Mainstreet CEO Zeke Turner said his company’s $2.3 billion deal with Ohio-based Health Care REIT will allow Mainstreet to build $1 billion worth of new facilities per year. This year, Mainstreet plans to build $350 million in new facilities.

Turner calls Mainstreet’s projects post-acute-care facilities and argues that they are critical to help hospitals transition patients out of their facilities sooner in order to provide care at lower costs.

“The market opportunity in post-acute is so great that we already know the location of the next 200 locations which we’ll be developing—201, actually, by ZIP code,” Turner said. He wants to build those facilities over the next five years, or roughly 40 campuses per year.
 

Turner Turner

Post-acute care, which focuses on short stays by patients before they go home, is getting a lot of focus in the long-term-care industry. For example, Louisville-based giant Kindred Healthcare has spent three years reorienting its strategy around post-acute, rather than around patients staying for months and years at its facilities.

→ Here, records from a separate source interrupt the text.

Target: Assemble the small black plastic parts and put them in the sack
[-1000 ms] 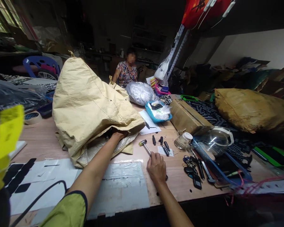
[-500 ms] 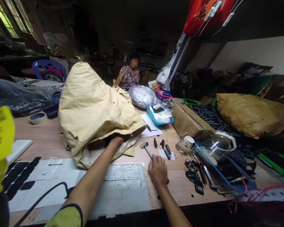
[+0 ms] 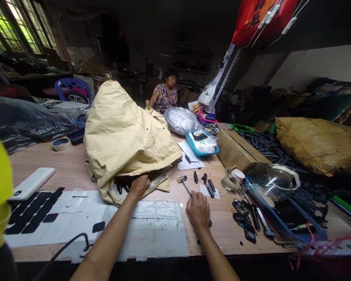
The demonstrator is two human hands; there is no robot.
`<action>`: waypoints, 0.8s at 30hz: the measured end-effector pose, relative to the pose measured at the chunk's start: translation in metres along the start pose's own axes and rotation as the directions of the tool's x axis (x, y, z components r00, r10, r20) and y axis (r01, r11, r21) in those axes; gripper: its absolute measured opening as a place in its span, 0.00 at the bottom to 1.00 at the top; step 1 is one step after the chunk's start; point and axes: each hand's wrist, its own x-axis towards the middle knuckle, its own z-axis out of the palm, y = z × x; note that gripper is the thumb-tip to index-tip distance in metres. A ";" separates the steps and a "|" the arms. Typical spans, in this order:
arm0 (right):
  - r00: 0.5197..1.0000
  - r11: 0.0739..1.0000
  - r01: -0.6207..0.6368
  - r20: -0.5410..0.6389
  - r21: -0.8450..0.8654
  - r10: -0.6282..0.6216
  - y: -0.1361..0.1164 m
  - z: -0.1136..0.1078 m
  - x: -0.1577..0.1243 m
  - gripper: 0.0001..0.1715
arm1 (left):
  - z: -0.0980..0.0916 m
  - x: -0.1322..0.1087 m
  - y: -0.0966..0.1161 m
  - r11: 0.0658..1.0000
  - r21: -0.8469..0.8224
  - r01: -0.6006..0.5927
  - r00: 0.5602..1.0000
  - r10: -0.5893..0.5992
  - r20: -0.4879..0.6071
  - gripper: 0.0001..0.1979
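Observation:
My left hand (image 3: 140, 184) reaches into the mouth of a big tan woven sack (image 3: 125, 132) lying on the wooden table (image 3: 61, 168). Its fingers curl around something at the sack's opening that I cannot make out. Small black pieces show just inside the opening. My right hand (image 3: 198, 208) rests on the table, closed on the handle of a small hammer (image 3: 183, 182) whose head points away from me. Several small black parts (image 3: 207, 183) lie just beyond the hammer.
A white sheet with black key shapes (image 3: 46, 214) and a clear plastic sheet (image 3: 155, 222) lie in front of me. To the right are a cardboard box (image 3: 240, 150), a blue tray (image 3: 201, 142), a jar (image 3: 232, 179) and car keys (image 3: 244, 220). A person sits across the table.
My left hand has drawn back a little out of the sack's mouth toward me. The view has shifted left. My right hand stays on the hammer.

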 end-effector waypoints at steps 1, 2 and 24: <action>1.000 1.000 0.000 -0.001 0.002 0.000 0.000 0.001 0.000 0.13 | -0.001 -0.005 0.000 1.000 0.004 -0.006 1.000 0.006 -0.014 0.21; 1.000 1.000 0.001 -0.003 0.002 -0.001 0.001 0.001 0.000 0.14 | -0.002 -0.010 -0.001 1.000 0.007 -0.019 0.999 0.019 -0.045 0.21; 1.000 1.000 -0.011 0.019 -0.015 0.011 0.001 -0.005 0.004 0.13 | 0.033 -0.071 0.006 0.816 -0.226 -0.532 0.619 0.193 -0.762 0.13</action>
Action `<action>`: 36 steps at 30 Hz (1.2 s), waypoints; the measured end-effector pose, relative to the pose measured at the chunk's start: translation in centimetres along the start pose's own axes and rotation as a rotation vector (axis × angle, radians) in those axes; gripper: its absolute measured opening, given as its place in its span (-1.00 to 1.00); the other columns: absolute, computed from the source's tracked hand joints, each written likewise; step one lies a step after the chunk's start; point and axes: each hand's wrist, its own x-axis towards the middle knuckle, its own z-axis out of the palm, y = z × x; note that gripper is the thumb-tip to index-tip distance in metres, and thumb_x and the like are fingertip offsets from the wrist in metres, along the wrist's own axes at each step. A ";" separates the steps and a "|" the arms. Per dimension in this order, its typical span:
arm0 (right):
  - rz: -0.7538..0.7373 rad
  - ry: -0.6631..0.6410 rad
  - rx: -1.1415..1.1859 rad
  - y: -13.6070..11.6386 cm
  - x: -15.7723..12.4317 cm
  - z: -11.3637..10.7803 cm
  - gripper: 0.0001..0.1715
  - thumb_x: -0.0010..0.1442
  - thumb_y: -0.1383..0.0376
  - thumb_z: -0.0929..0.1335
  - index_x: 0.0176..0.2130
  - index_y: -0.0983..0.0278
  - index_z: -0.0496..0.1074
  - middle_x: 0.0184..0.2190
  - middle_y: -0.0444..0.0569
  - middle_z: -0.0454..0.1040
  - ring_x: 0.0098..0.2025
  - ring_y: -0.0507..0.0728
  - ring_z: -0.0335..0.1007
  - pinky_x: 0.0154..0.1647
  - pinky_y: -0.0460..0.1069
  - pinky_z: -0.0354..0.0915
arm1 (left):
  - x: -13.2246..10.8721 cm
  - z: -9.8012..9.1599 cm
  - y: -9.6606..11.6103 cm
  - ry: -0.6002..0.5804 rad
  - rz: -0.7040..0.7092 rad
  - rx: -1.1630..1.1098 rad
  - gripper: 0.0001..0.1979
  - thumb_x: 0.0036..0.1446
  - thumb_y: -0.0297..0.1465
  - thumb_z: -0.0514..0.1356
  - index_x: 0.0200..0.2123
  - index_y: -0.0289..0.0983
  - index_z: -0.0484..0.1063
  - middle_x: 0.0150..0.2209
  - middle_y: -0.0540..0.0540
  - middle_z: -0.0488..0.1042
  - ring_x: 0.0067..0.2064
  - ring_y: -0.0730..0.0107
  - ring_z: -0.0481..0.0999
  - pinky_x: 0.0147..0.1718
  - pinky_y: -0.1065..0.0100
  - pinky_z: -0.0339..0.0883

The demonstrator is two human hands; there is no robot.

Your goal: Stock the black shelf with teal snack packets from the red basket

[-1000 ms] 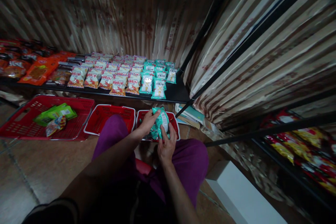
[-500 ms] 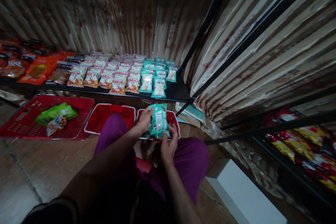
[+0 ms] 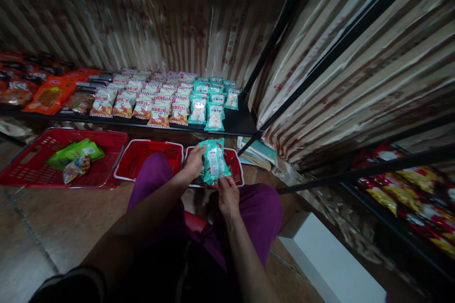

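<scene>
A teal snack bag [image 3: 214, 161] is held up over the right-hand red basket [image 3: 235, 166], its printed back label showing. My left hand [image 3: 195, 161] grips the bag's left edge, thumb on top. At the bag's lower right corner, my right hand [image 3: 228, 193] pinches the edge between thumb and fingers. Matching teal bags [image 3: 215, 117] stand in rows at the right end of the black shelf [image 3: 240, 120]. White and orange snack bags [image 3: 159, 111] fill the rows to their left.
Orange packages [image 3: 50, 93] lie further left on the shelf. A large red basket [image 3: 112, 151] holds green packets; a smaller red basket [image 3: 149, 144] stands beside it. Books [image 3: 259, 149], a white box [image 3: 334, 255], black rack bars and another shelf of red-yellow bags [image 3: 408, 184] are at the right.
The teal bag has shifted slightly left and tilted. My right hand's fingers have closed on its lower right corner, where they were more spread before.
</scene>
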 end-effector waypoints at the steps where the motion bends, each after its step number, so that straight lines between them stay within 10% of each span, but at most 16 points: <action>1: -0.009 0.004 0.006 0.1 0.0 -0.1 -0.57 -0.37 0.23 0.57 -0.52 0.26 0.34 -0.60 -0.30 0.38 -0.55 -0.09 0.31 -0.46 -0.18 0.31 | -0.1 0.0 0.1 -0.021 0.006 -0.022 -0.77 -0.08 -0.27 0.30 -0.36 -0.25 0.40 -0.48 0.05 0.44 -0.44 0.49 0.43 -0.39 0.46 0.29; 8: -0.121 0.022 -0.100 0.8 0.1 -1.3 -0.66 -0.23 0.20 0.51 -0.51 0.26 0.34 -0.62 -0.31 0.34 -0.58 -0.10 0.23 -0.50 -0.17 0.21 | 0.0 -0.1 2.2 -0.212 -0.053 0.083 -0.69 -0.23 -0.34 0.36 -0.34 -0.31 0.49 -0.43 -0.01 0.49 -0.42 0.46 0.43 -0.39 0.44 0.24; 15: -0.076 -0.053 -0.181 0.9 -0.3 -1.9 -0.69 -0.17 0.17 0.49 -0.52 0.25 0.33 -0.63 -0.30 0.35 -0.57 -0.06 0.26 -0.46 -0.14 0.22 | 0.4 0.0 2.3 -0.147 -0.053 0.189 -0.60 -0.35 -0.31 0.46 -0.37 -0.35 0.51 -0.51 -0.02 0.48 -0.46 0.44 0.41 -0.35 0.36 0.27; 23: -0.347 -0.041 -0.273 -3.5 1.9 -1.5 -0.49 -0.09 0.12 0.45 -0.11 0.21 0.47 -0.07 -0.05 0.51 -0.07 0.10 0.41 -0.05 -0.01 0.29 | 0.3 -0.5 1.7 -0.141 0.003 0.309 -0.62 -0.31 -0.26 0.43 -0.37 -0.33 0.54 -0.48 -0.03 0.51 -0.46 0.45 0.41 -0.42 0.40 0.27; 36: -0.236 0.060 -0.318 -5.0 4.3 3.3 -0.62 -0.30 0.09 0.50 -0.48 0.30 0.53 -0.65 -0.21 0.45 -0.61 -0.03 0.23 -0.55 -0.10 0.21 | -0.7 -0.6 1.2 -0.340 -0.062 0.242 -0.55 -0.19 -0.23 0.41 -0.20 -0.30 0.51 -0.35 -0.07 0.55 -0.35 0.40 0.48 -0.26 0.35 0.31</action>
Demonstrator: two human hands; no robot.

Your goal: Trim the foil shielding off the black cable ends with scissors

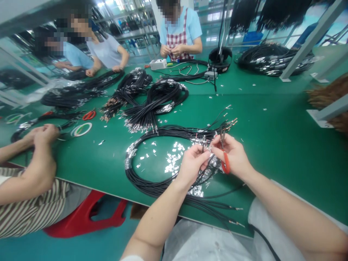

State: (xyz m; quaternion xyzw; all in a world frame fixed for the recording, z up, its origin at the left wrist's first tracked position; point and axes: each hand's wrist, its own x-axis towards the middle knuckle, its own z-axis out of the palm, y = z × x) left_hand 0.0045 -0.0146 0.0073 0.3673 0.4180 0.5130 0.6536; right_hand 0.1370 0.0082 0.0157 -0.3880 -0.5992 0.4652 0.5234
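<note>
My left hand [194, 161] is closed, thumb and fingers pinching the end of a thin black cable. My right hand [232, 154] has red-handled scissors [225, 163] tucked in it, blades pointing up and away. Its thumb and forefinger meet at the cable's tip, close to my left fingertips; what they pinch there is too small to make out. Beneath both hands lies a looped bundle of black cables [136, 177], bound with shiny silver foil tape at its left bend. Its stripped ends [231, 123] fan out at the right. Foil scraps [174, 157] lie inside the loop.
More cable bundles [163, 98] lie farther back on the green table [272, 145]. Red scissors [89, 115] and tape rolls [82, 129] rest at left near a co-worker's hands [46, 134]. Metal posts [307, 43] stand at right. Several people work around the table.
</note>
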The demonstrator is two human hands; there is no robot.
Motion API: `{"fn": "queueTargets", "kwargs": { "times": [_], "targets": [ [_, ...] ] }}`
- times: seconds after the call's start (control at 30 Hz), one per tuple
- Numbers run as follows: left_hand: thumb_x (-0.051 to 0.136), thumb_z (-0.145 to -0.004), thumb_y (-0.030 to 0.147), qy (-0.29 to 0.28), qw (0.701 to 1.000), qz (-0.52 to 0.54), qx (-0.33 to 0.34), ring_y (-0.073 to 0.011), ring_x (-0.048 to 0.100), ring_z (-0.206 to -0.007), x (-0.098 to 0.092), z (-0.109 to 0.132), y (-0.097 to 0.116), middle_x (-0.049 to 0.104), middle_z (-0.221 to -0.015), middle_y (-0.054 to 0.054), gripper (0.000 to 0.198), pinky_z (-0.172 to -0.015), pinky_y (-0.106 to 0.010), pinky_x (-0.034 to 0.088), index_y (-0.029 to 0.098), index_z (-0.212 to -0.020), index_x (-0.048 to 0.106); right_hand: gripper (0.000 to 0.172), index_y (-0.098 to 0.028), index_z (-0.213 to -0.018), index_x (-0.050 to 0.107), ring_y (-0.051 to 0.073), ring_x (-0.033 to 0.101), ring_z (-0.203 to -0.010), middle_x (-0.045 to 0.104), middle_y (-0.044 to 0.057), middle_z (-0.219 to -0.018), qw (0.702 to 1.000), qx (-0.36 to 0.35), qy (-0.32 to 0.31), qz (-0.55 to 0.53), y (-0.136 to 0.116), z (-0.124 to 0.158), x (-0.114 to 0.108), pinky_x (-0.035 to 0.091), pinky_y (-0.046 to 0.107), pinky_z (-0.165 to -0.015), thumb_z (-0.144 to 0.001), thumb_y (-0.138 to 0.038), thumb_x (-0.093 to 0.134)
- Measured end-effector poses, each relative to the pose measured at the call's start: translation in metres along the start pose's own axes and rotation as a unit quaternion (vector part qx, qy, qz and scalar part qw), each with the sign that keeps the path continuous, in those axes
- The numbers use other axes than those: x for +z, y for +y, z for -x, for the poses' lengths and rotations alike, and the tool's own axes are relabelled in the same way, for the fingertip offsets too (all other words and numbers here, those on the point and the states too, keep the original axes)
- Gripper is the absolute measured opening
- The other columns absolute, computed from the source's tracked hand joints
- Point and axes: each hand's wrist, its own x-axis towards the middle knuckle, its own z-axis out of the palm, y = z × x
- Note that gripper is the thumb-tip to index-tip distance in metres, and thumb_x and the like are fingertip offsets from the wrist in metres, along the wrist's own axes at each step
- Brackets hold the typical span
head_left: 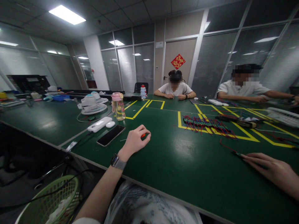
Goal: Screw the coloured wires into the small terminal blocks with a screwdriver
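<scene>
Resting on the green table, my left hand (136,140) is closed around a small screwdriver (143,135); its orange handle shows between the fingers and a thin shaft sticks out on the left. At the right edge my right hand (272,168) pinches a small green circuit board (236,153) between the fingertips, low over the table. A red wire (224,145) trails from that board toward the left. Farther back lies a row of similar boards with red and blue wires (205,123), inside yellow tape.
Left of my left hand lie a phone (111,136), a white power strip (100,124) and a white mouse-shaped item (110,124). A pink-lidded bottle (119,107) and white fans (93,105) stand behind. Two people sit across the table. A green basket (51,199) stands below the edge.
</scene>
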Motion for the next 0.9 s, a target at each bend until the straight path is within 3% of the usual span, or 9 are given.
{"fn": "queueTargets", "kwargs": {
  "times": [0.23, 0.43, 0.53, 0.7, 0.8, 0.9],
  "targets": [
    [0.049, -0.086, 0.030, 0.007, 1.000, -0.004, 0.005, -0.0119, 0.057, -0.074, 0.001, -0.001, 0.001, 0.060, -0.089, -0.003, 0.022, -0.072, -0.025, 0.046, 0.020, -0.087, 0.068, 0.041, -0.027, -0.079, 0.077, 0.030, 0.070, -0.076, 0.074, 0.002, -0.085, 0.979, 0.190, -0.044, -0.053, -0.017, -0.008, -0.012, 0.059, 0.036, -0.065, -0.061, -0.059, 0.060],
    [0.048, -0.087, 0.032, -0.004, 1.000, -0.004, 0.003, -0.0120, 0.057, -0.073, 0.002, 0.000, 0.000, 0.059, -0.090, -0.003, 0.023, -0.071, -0.025, 0.046, 0.020, -0.088, 0.067, 0.047, -0.027, -0.079, 0.077, 0.032, 0.069, -0.080, 0.074, 0.001, -0.085, 0.962, 0.256, -0.053, -0.080, -0.025, -0.009, -0.012, 0.057, 0.038, -0.067, -0.055, -0.064, 0.061],
    [0.047, -0.088, 0.033, -0.013, 1.000, -0.001, 0.001, -0.0118, 0.057, -0.073, 0.002, 0.000, 0.000, 0.059, -0.091, -0.003, 0.024, -0.071, -0.025, 0.046, 0.020, -0.088, 0.066, 0.049, -0.026, -0.081, 0.077, 0.034, 0.068, -0.084, 0.074, 0.003, -0.088, 0.957, 0.279, -0.026, -0.074, -0.023, -0.011, -0.017, 0.056, 0.039, -0.071, -0.054, -0.064, 0.061],
    [0.047, -0.088, 0.033, -0.017, 1.000, -0.008, 0.005, -0.0118, 0.056, -0.073, 0.004, 0.000, 0.000, 0.059, -0.091, -0.003, 0.024, -0.071, -0.025, 0.046, 0.019, -0.089, 0.066, 0.057, -0.021, -0.083, 0.076, 0.038, 0.066, -0.082, 0.074, 0.010, -0.083, 0.932, 0.357, 0.055, -0.024, 0.008, -0.037, -0.034, 0.051, 0.041, -0.061, -0.055, -0.066, 0.056],
    [0.047, -0.087, 0.033, -0.015, 1.000, -0.009, 0.006, -0.0120, 0.057, -0.073, 0.004, 0.000, 0.000, 0.059, -0.091, -0.003, 0.024, -0.071, -0.026, 0.046, 0.019, -0.089, 0.066, 0.055, -0.016, -0.083, 0.075, 0.037, 0.065, -0.081, 0.073, 0.012, -0.081, 0.922, 0.383, 0.058, 0.023, 0.038, -0.065, -0.034, 0.047, 0.037, -0.061, -0.057, -0.059, 0.055],
    [0.046, -0.088, 0.034, -0.016, 1.000, -0.006, 0.006, -0.0120, 0.057, -0.073, 0.003, 0.000, 0.000, 0.059, -0.091, -0.003, 0.025, -0.071, -0.025, 0.046, 0.019, -0.089, 0.066, 0.048, -0.012, -0.081, 0.075, 0.034, 0.065, -0.076, 0.072, 0.013, -0.072, 0.920, 0.384, 0.027, 0.070, 0.068, -0.090, -0.021, 0.045, 0.035, -0.061, -0.063, -0.051, 0.053]
  ]
}}
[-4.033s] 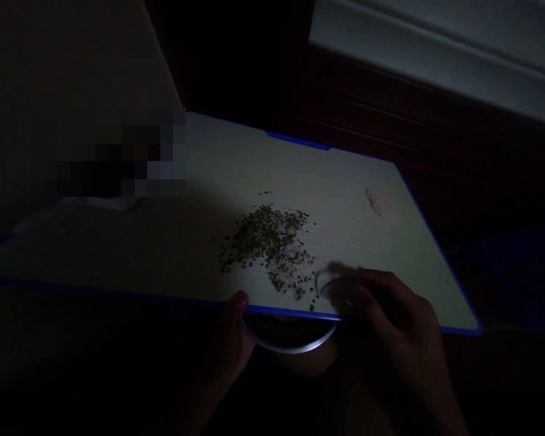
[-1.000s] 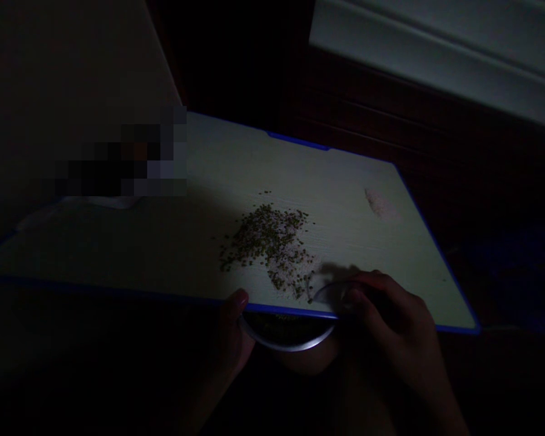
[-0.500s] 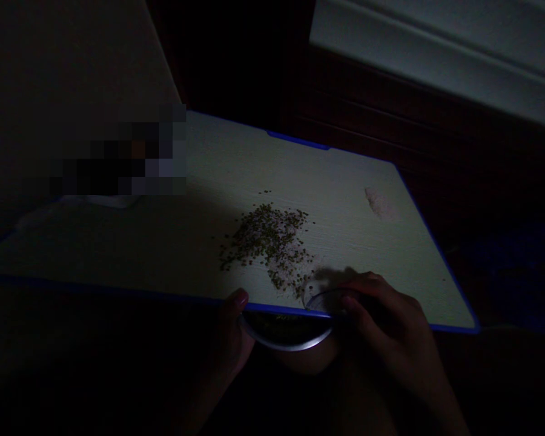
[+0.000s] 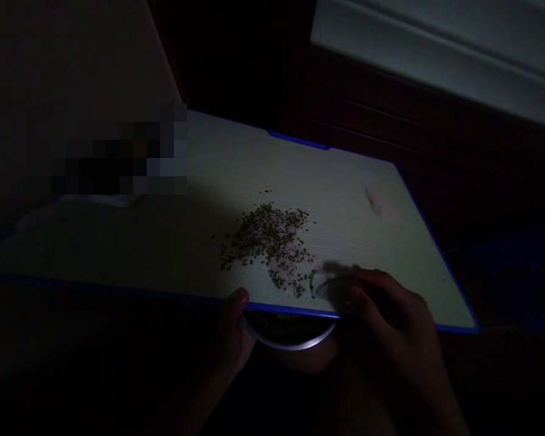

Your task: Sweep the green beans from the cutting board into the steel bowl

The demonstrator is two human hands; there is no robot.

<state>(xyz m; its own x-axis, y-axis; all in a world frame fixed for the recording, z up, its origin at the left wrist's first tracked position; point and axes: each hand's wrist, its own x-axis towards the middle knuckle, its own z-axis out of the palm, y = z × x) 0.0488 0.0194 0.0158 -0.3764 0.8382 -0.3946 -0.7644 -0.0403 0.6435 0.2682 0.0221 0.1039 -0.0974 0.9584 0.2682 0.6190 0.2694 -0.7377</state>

But veterans of the long-term-care industry say Mainstreet’s strategy to add capacity doesn’t make sense because fewer patients are being hospitalized and, as a result, fewer are coming out of hospitals into post-acute facilities, which are also called skilled-nursing facilities.

“I don’t know what they’re smoking, but maybe they know something I don’t know,” said Vincent Mor, a professor of health care services, policy and practice at Brown University. “Right now, the occupancy rate in most skilled-nursing facilities is relatively low precisely because there are fewer people hospitalized.”

Proving its strategy

Mainstreet so far has been able to persuade enough real estate investors and long-term-care operating companies to support its efforts. But many observers are taking a wait-and-see approach on whether Mainstreet’s facilities can achieve the performance Turner claims they can.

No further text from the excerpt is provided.